而且在课程结束我准备返程下楼的途中瞅见卜瑾正在楼上到处找艾瑶,可能真的是艾瑶的手机没电了或是不小心拔到了静音上,因为我在楼下又同时看到了等在楼下到处东张西望很焦急的舒畅,他们显然也是不可能约好的,很巧的是他们都没有看到我,我也没准备去告知他们中的任何一个,也没人打我电话问我,说明还没到性命攸关的时刻,就让他们百转千回,梦而不得吧。
呵,专车接送还有找不到人的时候,他们不知道的是艾瑶其实本来是随同我一起下楼的,到了二楼时向下看了看,陡然说要去厕所,可能还是长号吧?也或许那时她就看到了在楼下徘徊个不停的舒畅吧?她不可能知道她这一小躲,外面不知发生了多少个春夏秋冬,谁知最终会入了谁的梦啊。
而我要搭的车是不可能为我一个无名小卒等候的,别人既是没有义务为我买单,我又何劳主动去向别人邀功请赏般地拆东补西的?
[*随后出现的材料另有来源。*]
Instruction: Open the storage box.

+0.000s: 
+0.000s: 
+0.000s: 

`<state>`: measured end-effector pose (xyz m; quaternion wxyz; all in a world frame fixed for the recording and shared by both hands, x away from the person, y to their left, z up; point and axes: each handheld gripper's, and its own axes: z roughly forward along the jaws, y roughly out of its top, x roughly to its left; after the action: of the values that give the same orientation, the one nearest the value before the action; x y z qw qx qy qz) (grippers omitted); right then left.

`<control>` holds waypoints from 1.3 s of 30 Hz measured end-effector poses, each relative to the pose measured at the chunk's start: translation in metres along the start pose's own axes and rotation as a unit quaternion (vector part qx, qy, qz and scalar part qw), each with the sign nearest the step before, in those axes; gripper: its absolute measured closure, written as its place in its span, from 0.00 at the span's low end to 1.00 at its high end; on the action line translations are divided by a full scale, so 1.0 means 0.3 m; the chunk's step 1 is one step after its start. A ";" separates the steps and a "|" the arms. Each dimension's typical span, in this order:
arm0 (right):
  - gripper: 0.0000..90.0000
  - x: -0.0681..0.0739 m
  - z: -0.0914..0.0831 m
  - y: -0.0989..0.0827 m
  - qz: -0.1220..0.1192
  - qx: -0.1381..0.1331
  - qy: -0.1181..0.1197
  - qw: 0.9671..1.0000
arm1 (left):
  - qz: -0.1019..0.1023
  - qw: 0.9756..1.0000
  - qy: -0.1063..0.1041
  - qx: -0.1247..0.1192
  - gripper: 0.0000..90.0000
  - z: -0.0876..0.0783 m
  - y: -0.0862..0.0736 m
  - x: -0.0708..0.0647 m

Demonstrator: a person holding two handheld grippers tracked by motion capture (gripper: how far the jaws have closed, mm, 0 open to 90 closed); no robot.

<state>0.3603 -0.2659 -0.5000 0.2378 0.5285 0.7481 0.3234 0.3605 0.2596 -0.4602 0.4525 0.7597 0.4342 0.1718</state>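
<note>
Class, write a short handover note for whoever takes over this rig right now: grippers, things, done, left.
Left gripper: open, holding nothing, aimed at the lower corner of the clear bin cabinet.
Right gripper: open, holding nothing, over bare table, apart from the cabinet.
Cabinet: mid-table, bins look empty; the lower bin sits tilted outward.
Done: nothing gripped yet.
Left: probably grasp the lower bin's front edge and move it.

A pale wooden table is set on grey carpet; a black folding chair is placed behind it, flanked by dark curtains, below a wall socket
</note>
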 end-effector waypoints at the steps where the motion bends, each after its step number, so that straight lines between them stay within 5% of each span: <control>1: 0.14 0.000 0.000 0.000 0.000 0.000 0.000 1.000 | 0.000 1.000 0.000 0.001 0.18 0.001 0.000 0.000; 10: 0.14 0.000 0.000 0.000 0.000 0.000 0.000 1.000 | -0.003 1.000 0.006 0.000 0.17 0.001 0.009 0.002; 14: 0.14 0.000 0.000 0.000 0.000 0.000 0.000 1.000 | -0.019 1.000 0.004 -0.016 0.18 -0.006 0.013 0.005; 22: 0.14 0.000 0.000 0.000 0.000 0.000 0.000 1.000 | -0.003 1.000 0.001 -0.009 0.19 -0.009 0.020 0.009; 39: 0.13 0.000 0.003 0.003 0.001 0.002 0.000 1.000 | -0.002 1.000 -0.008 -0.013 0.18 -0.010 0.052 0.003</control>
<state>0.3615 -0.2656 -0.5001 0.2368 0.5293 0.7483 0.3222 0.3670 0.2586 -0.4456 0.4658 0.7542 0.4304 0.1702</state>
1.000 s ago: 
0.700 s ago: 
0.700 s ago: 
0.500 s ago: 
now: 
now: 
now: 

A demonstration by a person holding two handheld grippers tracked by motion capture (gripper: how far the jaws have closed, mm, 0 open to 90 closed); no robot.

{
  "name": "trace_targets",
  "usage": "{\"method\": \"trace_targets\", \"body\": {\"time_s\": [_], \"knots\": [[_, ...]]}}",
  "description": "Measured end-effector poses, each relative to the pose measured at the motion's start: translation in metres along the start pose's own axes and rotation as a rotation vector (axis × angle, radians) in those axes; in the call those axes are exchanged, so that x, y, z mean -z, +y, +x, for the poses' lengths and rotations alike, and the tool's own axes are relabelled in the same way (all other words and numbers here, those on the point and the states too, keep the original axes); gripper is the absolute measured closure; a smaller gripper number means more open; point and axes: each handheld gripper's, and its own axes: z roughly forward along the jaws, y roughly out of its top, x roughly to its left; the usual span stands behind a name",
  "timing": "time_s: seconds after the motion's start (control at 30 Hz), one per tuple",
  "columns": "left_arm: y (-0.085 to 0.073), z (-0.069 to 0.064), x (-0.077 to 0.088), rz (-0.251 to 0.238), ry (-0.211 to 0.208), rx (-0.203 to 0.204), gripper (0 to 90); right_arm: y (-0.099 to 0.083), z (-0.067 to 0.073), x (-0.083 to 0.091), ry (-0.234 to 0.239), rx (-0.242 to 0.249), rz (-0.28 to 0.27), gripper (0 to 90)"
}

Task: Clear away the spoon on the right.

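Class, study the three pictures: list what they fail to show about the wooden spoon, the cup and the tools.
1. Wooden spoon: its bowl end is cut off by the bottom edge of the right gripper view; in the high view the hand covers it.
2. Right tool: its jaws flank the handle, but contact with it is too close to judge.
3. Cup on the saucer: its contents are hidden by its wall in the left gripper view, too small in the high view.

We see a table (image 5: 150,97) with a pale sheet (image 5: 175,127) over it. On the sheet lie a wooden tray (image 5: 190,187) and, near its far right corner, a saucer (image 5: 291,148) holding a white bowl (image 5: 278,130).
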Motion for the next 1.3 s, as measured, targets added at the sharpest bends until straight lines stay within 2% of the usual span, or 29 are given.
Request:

我问,“你从事什么职业?”问出这句话的时候,我就意识到自己有多唐突了。
她说,“并不干什么,没事的时候就动笔写些文章。”
我说,“那一月能有多少稿费啊?”我其实只是对未知世界的好奇,又思量着在作着某些比较,并不是要去触碰别人的底线或是揭开别人的隐私。
她一双大眼睛里似有一个浩渺的长空,“这个不好说。”
我便不好再纠结,那便显得无趣了。
再问年龄,这红楼般的女子便说,“与你一般大吧。”
我却还似有“穷追不舍”般地,“那到底是姐姐还是妹妹呢?”说这话时,我都以为自己是在红楼梦中了,那样的一个繁花似锦,娇媚百态的大观园中。